I am struggling with the following problem: Let $f \in F[x]$ be an irreducible quintic polynomial with splitting field $K$, where $\mathbb{Q} \subseteq F$. Supposing that $f$ has three real roots and two complex roots, prove that $Aut(K/F)$ contains a $2$-cycle.
My attempt: I suspect the $2$-cycle will be an automorphism which fixes all real roots and sends the complex roots to their conjugates. Let the real roots of $f$ be $a_1, a_2, a_3$. Construct a tower of fields $F \subset E \subset K$ where $E = F[a_1, a_2, a_3]$. There must be a minimal polynomial $g \in E[x]$ with the two complex roots of $f$ as its only roots. Call these roots $\omega$ and $\omega^*$.

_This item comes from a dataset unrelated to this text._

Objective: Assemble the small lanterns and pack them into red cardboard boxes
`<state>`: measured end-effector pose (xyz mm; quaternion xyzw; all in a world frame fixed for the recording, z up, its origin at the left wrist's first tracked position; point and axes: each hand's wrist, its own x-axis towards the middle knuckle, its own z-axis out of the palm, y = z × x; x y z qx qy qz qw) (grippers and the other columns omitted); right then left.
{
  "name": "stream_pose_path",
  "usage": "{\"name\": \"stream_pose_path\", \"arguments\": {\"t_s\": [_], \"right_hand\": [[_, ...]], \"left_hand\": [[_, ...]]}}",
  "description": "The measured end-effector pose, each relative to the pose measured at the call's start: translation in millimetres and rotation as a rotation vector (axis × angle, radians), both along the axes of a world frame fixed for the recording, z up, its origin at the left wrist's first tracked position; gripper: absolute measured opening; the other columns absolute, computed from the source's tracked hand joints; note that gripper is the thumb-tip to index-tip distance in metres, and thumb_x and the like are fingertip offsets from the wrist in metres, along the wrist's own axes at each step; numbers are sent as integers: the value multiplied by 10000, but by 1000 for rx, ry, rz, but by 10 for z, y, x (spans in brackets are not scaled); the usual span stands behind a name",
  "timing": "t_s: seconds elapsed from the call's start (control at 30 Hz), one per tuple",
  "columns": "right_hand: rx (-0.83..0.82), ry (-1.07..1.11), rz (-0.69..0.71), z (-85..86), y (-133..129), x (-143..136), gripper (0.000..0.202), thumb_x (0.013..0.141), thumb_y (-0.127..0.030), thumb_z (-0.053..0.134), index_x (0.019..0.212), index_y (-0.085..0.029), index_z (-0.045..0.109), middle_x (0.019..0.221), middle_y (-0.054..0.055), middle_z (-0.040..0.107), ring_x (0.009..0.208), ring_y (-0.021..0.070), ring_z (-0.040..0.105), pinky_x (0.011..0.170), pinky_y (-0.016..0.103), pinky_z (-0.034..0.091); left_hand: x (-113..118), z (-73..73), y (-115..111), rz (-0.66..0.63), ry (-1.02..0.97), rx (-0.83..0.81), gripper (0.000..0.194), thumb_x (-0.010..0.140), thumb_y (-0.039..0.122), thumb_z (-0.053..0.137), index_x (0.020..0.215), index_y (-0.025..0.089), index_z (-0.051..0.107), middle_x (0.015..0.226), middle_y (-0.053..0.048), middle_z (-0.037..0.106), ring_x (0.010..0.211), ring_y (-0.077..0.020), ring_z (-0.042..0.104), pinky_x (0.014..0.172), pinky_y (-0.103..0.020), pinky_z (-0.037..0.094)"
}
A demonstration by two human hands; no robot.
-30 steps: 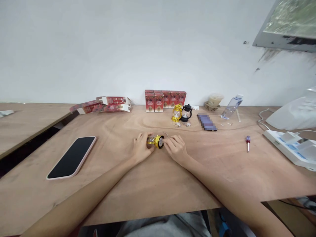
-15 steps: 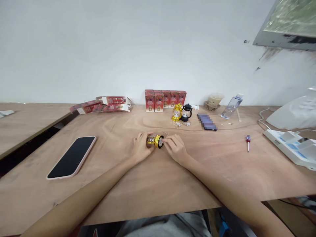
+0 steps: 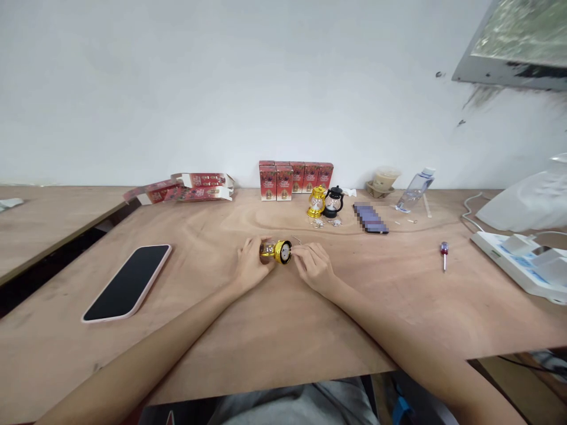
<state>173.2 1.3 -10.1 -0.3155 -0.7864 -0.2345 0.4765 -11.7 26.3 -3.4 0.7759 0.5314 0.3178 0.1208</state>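
My left hand (image 3: 251, 260) is wrapped round a small gold lantern (image 3: 275, 251) lying on its side, its round base turned to the right. The base shows a pale disc inside a dark ring. At that base, the fingers of my right hand (image 3: 313, 264) are pinched together; what they hold, if anything, is too small to make out. A thin bent wire (image 3: 296, 239) lies just beyond my right fingers. Farther back stand another gold lantern (image 3: 316, 202) and a black lantern (image 3: 333, 202), both upright, with small metal pieces (image 3: 325, 223) in front.
Red boxes (image 3: 283, 182) stand by the wall, with opened cartons (image 3: 195, 188) to their left. A large phone (image 3: 128, 283) lies at left. To the right are a blurred-out phone (image 3: 370, 218), a cup (image 3: 384, 180), a bottle (image 3: 414, 190), a screwdriver (image 3: 444, 255) and a power strip (image 3: 518, 262).
The lantern's base has turned slightly more toward me and sits a little apart from my right fingertips. My hands otherwise hold nearly the same position.
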Motion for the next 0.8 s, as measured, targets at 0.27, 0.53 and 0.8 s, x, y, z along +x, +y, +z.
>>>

Since $K$ is a Galois extension of $F$, then so too is it a Galois extension of $E$. Hence, $|Aut(K/E)| = [K:E]$. Since the extension $K$ over $E$ is nontrivial, then there must be some nontrivial $E$-automorphism that permutes the roots $\omega, \omega^*$. The only nontrivial permutation of the roots would send $\omega \mapsto \omega^*$.
Thus, we conclude two things. First, $[K:E] = 2$. Second, $\phi(\omega) = \omega^*$ is a legitimate $F$-automorphism of $K$. Therefore, $\phi$ is our $2$-cycle. Is this correct?
In general, say that an irreducible polynomial $f \in F[x]$ has $n$ pairs of complex roots and that its splitting field is $K$. Is complex conjugation of every root a legitimate $F$-automorphism of $K$?